Yes, we know all the Daily Mail style arguments about ‘relative poverty’ - that real poverty is only found in India and the like - but this old Tory chestnut no longer stands up to scrutiny.

Current research in the field of epidemiology is increasingly finding that once a minimal threshold of material wealth has been passed, inequality and distribution of income wield a more significant effect on population health than absolute living standards; that for a given level of national income, life expectancy will be maximised by an egalitarian distribution of wealth; that inequality leads not just to worse health outcomes, but increased violence and lower levels of trust and social cohesion. See previous IWCA research on this subject: (IWCA, August 2006)
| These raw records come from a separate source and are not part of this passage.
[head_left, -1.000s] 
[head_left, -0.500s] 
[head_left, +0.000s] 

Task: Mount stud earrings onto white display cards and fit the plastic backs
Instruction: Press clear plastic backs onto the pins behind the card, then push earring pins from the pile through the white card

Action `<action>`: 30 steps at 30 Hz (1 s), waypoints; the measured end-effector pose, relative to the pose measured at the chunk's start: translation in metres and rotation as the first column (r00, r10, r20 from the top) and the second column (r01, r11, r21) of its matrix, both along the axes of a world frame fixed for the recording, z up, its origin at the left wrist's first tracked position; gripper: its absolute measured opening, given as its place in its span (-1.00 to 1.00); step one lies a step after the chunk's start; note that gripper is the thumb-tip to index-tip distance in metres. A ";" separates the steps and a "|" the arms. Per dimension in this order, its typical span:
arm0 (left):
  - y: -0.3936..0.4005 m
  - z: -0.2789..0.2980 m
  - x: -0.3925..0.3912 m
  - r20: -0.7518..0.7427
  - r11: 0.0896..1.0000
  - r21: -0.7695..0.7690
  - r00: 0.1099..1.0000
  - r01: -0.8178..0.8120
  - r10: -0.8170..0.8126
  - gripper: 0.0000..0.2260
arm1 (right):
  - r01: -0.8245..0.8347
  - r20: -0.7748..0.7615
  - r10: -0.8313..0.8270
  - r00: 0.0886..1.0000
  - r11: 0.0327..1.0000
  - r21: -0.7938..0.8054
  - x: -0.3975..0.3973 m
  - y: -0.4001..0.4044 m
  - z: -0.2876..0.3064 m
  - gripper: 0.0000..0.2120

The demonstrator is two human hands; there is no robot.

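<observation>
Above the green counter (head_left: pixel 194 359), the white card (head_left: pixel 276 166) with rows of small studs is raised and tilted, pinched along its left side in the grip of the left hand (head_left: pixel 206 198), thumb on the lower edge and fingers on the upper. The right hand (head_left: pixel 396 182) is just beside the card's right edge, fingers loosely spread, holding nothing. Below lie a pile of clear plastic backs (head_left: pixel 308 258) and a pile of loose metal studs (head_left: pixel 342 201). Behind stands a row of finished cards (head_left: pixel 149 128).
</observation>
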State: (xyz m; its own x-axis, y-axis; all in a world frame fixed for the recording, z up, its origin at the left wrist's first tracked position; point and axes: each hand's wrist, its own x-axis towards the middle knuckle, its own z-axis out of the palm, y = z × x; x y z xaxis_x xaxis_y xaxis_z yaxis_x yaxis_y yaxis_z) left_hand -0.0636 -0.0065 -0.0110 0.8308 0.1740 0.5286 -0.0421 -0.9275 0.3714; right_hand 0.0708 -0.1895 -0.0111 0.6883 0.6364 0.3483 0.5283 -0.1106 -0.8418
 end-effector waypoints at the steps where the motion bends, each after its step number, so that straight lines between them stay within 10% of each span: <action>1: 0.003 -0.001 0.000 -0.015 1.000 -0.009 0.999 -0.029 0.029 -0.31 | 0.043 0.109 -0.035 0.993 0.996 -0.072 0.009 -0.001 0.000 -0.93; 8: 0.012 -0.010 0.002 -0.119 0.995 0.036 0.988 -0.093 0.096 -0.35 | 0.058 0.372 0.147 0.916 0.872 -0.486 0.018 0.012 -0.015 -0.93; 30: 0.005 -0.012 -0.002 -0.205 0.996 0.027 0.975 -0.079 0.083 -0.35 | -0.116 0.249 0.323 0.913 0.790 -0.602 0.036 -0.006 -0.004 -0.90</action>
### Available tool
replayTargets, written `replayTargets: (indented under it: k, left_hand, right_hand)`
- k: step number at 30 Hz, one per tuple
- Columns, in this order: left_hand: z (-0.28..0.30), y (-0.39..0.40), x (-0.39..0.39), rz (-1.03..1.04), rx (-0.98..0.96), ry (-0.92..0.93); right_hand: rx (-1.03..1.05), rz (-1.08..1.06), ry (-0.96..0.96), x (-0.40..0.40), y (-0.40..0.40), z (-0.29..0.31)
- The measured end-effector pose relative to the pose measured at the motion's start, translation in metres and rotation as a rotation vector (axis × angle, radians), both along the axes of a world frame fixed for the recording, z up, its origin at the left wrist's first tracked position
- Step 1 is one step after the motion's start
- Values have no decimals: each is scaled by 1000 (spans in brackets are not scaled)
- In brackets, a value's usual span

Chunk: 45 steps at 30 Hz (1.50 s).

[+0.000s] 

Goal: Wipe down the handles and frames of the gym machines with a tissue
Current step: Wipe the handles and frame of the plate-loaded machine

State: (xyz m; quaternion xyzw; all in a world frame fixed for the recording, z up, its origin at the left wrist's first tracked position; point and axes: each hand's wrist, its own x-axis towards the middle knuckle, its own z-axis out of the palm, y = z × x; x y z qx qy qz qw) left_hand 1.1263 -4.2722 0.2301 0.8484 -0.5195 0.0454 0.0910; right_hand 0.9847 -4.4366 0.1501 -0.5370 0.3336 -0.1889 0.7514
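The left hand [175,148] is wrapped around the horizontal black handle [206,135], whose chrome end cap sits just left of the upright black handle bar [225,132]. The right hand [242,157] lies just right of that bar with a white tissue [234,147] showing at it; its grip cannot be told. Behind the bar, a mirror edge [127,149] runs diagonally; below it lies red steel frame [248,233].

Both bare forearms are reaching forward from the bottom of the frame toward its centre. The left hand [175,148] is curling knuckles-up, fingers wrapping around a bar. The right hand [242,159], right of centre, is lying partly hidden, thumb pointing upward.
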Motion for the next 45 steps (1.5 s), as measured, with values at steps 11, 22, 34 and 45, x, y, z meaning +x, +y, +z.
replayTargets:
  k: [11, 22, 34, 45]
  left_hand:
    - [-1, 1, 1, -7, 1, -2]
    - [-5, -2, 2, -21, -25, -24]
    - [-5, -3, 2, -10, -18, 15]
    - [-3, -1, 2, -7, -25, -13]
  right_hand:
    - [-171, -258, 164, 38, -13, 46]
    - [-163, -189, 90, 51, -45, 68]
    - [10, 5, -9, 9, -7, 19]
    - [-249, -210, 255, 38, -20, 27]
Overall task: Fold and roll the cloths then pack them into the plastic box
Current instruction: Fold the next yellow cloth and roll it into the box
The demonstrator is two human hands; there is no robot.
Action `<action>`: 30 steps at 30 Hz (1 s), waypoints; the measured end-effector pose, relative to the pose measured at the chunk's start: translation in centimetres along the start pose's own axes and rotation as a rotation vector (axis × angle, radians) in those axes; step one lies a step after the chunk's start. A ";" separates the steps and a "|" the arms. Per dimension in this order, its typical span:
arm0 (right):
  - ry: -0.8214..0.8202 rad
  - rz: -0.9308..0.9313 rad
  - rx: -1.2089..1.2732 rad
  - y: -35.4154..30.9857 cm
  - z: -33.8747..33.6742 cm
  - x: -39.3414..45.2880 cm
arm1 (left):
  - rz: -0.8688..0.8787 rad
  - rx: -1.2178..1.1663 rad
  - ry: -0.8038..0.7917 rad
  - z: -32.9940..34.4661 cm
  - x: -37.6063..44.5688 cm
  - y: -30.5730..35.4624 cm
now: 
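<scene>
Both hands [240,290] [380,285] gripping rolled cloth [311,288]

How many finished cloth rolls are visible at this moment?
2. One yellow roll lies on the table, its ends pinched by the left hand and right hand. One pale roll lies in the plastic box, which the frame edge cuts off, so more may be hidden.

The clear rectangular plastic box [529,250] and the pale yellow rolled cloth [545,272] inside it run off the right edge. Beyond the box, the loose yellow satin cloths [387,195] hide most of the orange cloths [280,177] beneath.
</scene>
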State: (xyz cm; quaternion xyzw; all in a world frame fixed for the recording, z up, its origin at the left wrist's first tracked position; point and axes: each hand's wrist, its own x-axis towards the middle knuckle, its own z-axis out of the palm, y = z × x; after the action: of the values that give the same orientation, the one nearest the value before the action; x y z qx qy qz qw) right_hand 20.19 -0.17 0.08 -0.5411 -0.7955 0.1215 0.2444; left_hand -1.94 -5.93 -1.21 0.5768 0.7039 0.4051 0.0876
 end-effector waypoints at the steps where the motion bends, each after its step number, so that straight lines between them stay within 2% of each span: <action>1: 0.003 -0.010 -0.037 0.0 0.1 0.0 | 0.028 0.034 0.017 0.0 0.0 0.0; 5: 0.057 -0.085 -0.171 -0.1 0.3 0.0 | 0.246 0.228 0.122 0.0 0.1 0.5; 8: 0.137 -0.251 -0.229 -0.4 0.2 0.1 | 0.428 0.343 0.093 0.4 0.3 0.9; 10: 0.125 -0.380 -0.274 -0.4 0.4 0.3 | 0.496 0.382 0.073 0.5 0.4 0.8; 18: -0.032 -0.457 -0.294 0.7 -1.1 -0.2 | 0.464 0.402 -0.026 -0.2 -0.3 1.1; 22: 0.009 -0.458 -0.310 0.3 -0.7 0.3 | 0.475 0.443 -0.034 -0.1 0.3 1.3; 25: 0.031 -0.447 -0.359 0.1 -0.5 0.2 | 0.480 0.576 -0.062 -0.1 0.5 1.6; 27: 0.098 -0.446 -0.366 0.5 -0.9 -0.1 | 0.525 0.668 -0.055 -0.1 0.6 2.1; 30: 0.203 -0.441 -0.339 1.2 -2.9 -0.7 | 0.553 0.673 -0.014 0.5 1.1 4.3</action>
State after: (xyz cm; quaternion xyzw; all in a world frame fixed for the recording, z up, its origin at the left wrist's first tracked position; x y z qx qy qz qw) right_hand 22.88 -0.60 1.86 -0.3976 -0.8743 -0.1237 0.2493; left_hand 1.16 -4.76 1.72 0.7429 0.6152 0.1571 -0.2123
Even the Times reported in July 2006 that “social class determines how quickly the body ages, irrespective of factors such as health, diet and bad habits, research suggests. A groundbreaking study of twins led by British scientists has shown that people of lower socioeconomic standing, whether because of the job they do or the person they marry, age seven years more quickly than their more fortunate peers… the effect could not be explained adequately by low income, poor education or health risk factors known to afflict lower socioeconomic groups most, such as smoking, obesity, lack of exercise and bad diet… People from lower social backgrounds are more likely to feel insecure, especially at work, and suffer low self-esteem and a sense of lacking control over their lives… The stress this causes is thought to inflict damage at a cellular level that accelerates aging” ('How stress of working-class life puts lines on your face', The Times, 20 July 2006)

This puts the Peter Mandelson remark that ‘we have no problem with people getting filthy rich’ in its proper context. Preceding these twin embarrassments, an even bigger, if less heralded body blow to all adherents of the so-called ‘trickle down affect’ has recently been delivered.
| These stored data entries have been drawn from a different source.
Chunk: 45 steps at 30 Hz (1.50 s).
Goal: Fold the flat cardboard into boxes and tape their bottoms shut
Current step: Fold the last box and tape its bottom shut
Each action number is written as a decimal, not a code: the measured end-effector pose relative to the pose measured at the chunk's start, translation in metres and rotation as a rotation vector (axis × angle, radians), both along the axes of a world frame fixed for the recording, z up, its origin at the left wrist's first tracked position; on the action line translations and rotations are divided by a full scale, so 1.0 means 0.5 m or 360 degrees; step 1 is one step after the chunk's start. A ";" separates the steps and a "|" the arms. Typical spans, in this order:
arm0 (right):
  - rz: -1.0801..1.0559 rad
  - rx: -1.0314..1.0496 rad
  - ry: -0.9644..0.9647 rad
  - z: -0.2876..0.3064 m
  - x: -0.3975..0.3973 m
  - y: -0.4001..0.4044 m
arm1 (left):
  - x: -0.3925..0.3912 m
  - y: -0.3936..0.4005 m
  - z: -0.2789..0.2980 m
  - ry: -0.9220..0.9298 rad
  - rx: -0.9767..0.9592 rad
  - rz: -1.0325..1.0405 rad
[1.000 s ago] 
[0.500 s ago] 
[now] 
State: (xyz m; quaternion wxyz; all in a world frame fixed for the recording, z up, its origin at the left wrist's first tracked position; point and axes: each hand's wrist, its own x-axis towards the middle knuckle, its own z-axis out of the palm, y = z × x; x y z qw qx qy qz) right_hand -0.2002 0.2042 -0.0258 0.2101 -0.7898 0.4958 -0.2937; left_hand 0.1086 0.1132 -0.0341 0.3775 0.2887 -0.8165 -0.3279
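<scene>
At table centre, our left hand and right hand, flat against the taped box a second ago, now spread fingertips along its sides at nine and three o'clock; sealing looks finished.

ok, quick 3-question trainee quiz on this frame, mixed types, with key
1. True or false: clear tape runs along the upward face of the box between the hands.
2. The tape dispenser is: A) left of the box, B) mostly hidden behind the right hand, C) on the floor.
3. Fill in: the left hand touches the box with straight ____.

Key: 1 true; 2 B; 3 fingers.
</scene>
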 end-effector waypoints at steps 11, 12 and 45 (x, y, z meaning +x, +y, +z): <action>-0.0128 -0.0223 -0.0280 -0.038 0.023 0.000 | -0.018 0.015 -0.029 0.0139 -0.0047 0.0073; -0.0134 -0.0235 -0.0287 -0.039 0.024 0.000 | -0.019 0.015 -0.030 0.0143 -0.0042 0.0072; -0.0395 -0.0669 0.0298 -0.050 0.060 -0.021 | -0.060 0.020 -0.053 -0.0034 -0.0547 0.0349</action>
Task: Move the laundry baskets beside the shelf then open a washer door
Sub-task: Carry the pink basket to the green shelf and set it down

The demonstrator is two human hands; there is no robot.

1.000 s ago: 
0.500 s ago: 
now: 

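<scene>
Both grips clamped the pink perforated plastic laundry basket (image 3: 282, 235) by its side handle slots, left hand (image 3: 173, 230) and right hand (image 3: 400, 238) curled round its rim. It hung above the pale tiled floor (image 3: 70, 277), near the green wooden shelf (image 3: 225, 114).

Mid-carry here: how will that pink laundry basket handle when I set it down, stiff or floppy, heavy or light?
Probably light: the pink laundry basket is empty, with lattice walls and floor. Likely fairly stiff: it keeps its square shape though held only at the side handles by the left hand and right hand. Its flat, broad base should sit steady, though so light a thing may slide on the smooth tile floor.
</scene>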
Remember how in the early ‘80’s Thatcher spoke dreamily of ‘a share owning democracy’ whereby monolithic publicly owned assets would be broken up and auctioned off to allow the little people to share in the wealth? For a brief period is seemed to be working - bricklayers could be found discussing the price of stocks and shares while they worked on the scaffold. ‘Loadsamoney’, the Harry Enfield character, may well have been the personification of the working class Tory lout made good. But that was then: this is now.

The latest figures show that private share ownership is at an all time low. Among the top FTSE 100 companies the proportion owned by small shareholders sits at 12.8 per cent. It has never been lower. And would be worse still was it not for the privatisations and the demutualisations of building societies in the 1980’s. The latest 13 per cent headline figure is sharp contrast to 1963 when more than half the UK stock market was controlled by individual shareholders. On top of that, an estimate of the number of people with a holding in more than one company, and who own share portfolios with a value of say £50,000 to £100,000 is put at no more 100,000 to 200,000 people.

If that’s not sufficiently damning for the neo-liberal experiment that has governed us for the last 30 years, worse may yet be in store. Two-fifths of UK-quoted shares are now owned by foreign entities with a total value of £742bn at the end of 2006. Back in 1981 just 3.6 per cent of UK shares, were foreign owned. Far from being a victory for popular capitalism, the privatisation of the UK economy has led to a centralisation of ownership in the hands of the foreign sector, fund managers, insurance companies and pension funds.

As Massimo Florio has put it, “the direct beneficiaries of the initial underpricing of shares of privatized firms are a thin minority of the British population and a group of large financial institutions, both national and international”. The trends show that the decline in private ownership and the rise of formerly publicly owned utilities being owned by foreign companies are related. If this transfer makes the new owners even fractionally less accountable – as surely it must – ‘there will’ in the long term, as the old song goes, ‘be trouble ahead.’